Beat Up and Beautiful
In praise of the well-worn airplane.
- By John Fleischman
- Air & Space magazine, January 2001
I wait quietly by the door while Ed Mautner fishes for the light switch. Already in the dimness I can see wonderful things.
When the overheads flicker on, I am surrounded by legends: early jets, high-altitude reconnaissance birds, weird one-of-a-kind prototypes, airplanes touched by history, airplanes untouched by history, oddballs, old favorites. And these airplanes are real, just as real as time, war, and luck have left them—busted wing fabric, “oil canned” sheet metal, looted instrument panels, rotten rubber, fogged plexiglass, exploded seat cushions, and peeling layers of paint. Most museums show old airplanes buffed and polished as if they were fresh out of the box. But this isn’t a museum, exactly.
We are at the semi-legendary Paul E. Garber Preservation, Restoration and Storage Facility, a cluster of charmless government warehouses east of Washington, D.C., in the town of Suitland, Maryland. This warehouse and the others that Mautner and I are exploring mostly contain airplanes that the Smithsonian’s National Air and Space Museum can’t currently display or that are too rough to show, too large to assemble, or too minor to command display space at the building on the Mall.

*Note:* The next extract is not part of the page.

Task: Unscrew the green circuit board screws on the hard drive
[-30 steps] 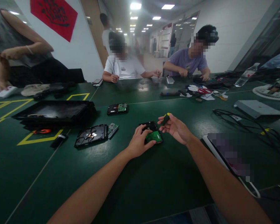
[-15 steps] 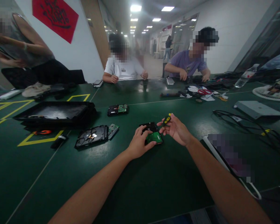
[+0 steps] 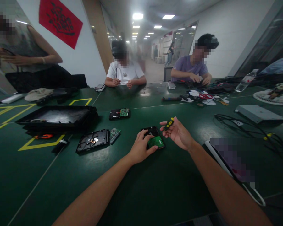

Over here is a World War I Curtiss Jenny turned tobacco brown by time but still all there—tombstone-shaped radiator, box kite wings, and those half-circle wing skids that barnstorming wingwalkers couldn’t resist. And that, of course, is a Lockheed P-38 Lightning fighter: There’s the goofy nose, the twin boom tail, and the long, tall stalk of the nose wheel, which reminds me of a heron waiting for dinner to swim past. Across the aisle there’s a great bruiser of a Grumman TBF Avenger torpedo bomber, with its immense propeller and chunky ball turret.
Most of these aircraft had their heyday well before my time, but still I would know them anywhere. I shared my boyhood bedroom with these airplanes, all in plastic, modeled in 1/72 scale. My fingerprints were all over them, preserved in glue on the “clear” canopies or smeared into the paint job because I couldn’t wait for the wings to dry. I had to touch them, had to hold them up at arm’s length and half-close my eyes and slowly twirl around, deploying them on imaginary missions of great danger and daring.
Sometimes, inadvertently, it was my mother’s dusting that launched them. It was heartbreaking to see my childish craftsmanship smashed, but secretly I had to admit: Crashing improved them. At the ends of their plastic lives, propeller blades gone, gun barrels snapped short, and landing gear lost, their true characters emerged more clearly. The Zero showed its Zero-ness; the Flying Fortress was a stout citadel with wings.
The Garber facility is the full-size equivalent of a kid’s bedroom filled with bashed-up models, propellers snapped off, paint smeared. And that’s why I’ve come here. I have this theory that hard use reveals true character. I expect that, like the stripped-down model airplanes of my youth, these battered survivors will shine more brightly through dirt and damage.
The Garber facility was never intended to showcase old aircraft. It was barely intended at all. In 1947, its namesake, Paul Garber, was made the nominal head of a theoretical National Air Museum. The Smithsonian already had some historic aircraft, but the core of the future museum was to be drawn from a collection of Axis and Allied aircraft that General Hap Arnold of the U.S. Army Air Forces had acquired during World War II. The collection was stored at an unused factory at Park Ridge, outside Chicago, and Arnold promised that once the military had wrung out the last secret of the Axis aircraft, he’d donate the whole shebang to the Smithsonian and to an Air Force museum. When the Korean War erupted in 1950, the Air Force decided to use the Park Ridge facility for producing aircraft, and ordered the Smithsonian to remove the aircraft stored there.